Data excerpts:
- Opening Delimiter -
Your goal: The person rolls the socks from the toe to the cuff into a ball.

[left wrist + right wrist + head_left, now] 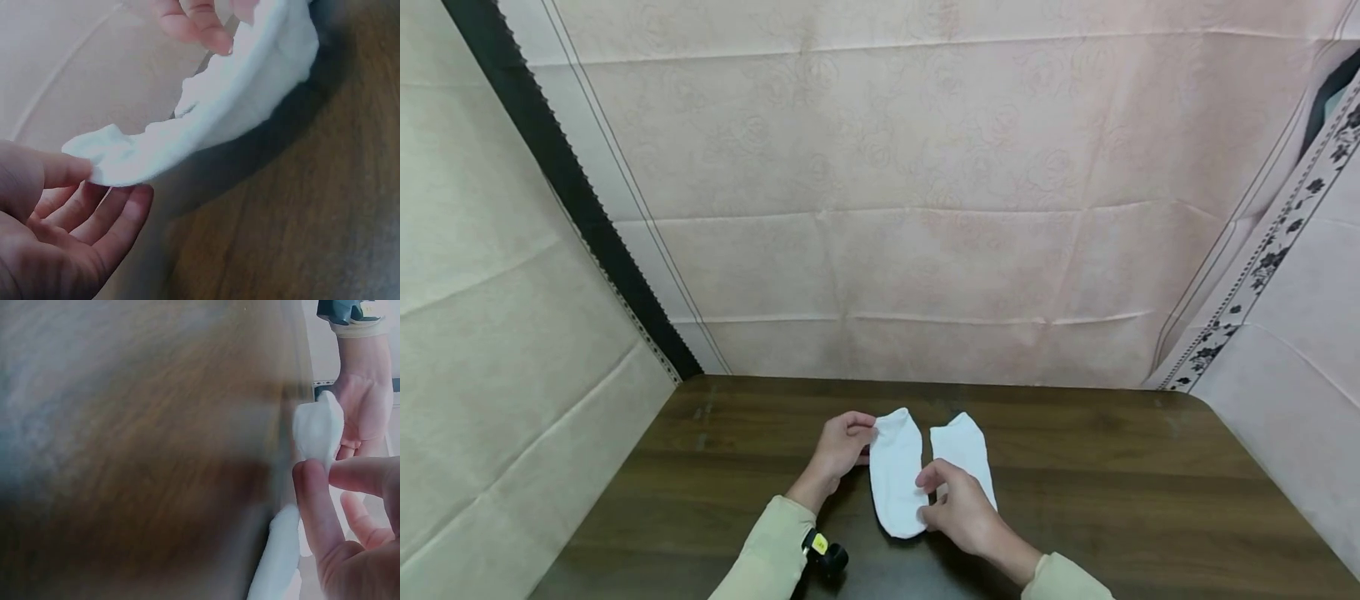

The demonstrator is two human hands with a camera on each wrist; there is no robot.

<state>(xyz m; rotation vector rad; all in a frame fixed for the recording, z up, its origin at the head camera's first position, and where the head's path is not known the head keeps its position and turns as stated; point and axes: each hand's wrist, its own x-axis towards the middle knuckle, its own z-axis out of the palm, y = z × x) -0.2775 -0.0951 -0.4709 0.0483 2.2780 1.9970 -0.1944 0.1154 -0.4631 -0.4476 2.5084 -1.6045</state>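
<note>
A brown wood-grain bench (1112, 483) is walled on three sides by pale, creased cloth (880, 167). Above it, the left hand (842, 451) and right hand (958, 508), each grip narrowed to a pinch, hold one white sock (895, 475) between them; a second sock (962, 448) lies beside it.

from the head, looks forward and down from above the counter (1120, 483), wide enough to take in left hand (842, 448), right hand (961, 506) and the hanging cloth (910, 167) beyond. from the left wrist, peers very close past the left hand and along a white sock (219, 112) toward the right hand. from the right wrist, looks closely past the right hand toward the left (and rolled almost sideways). shares both hands and that sock across the two wrist views.
</note>
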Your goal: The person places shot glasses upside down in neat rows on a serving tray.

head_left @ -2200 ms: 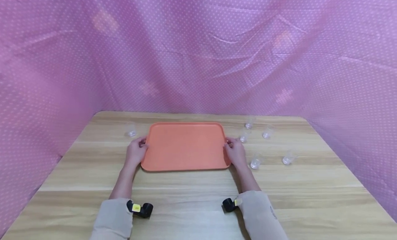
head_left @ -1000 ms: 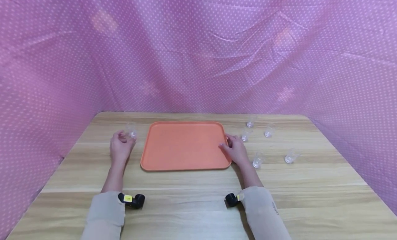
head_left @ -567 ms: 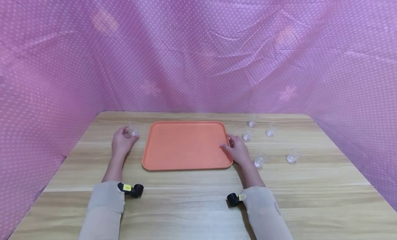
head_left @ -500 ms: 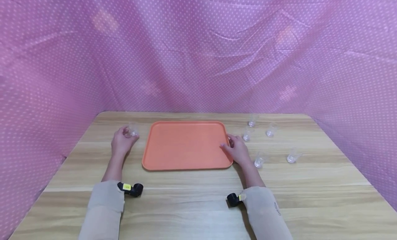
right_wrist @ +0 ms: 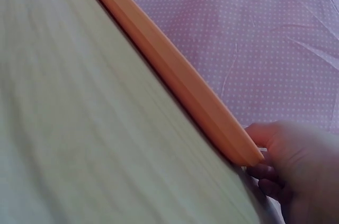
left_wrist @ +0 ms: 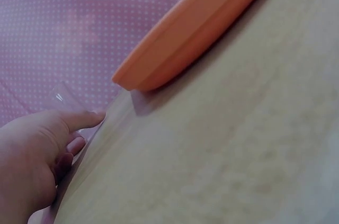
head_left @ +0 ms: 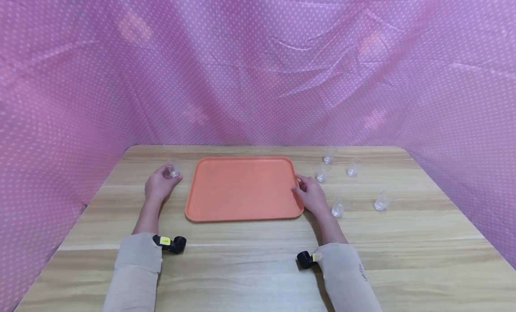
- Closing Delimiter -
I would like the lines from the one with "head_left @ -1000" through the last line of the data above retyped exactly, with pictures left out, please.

Reply to the exercise:
head_left @ -1000 ms: 
head_left @ -567 ms: 
head_left @ -500 ms: 
right_wrist @ +0 ms: 
left_wrist @ +0 ms: 
head_left @ +0 ms: 

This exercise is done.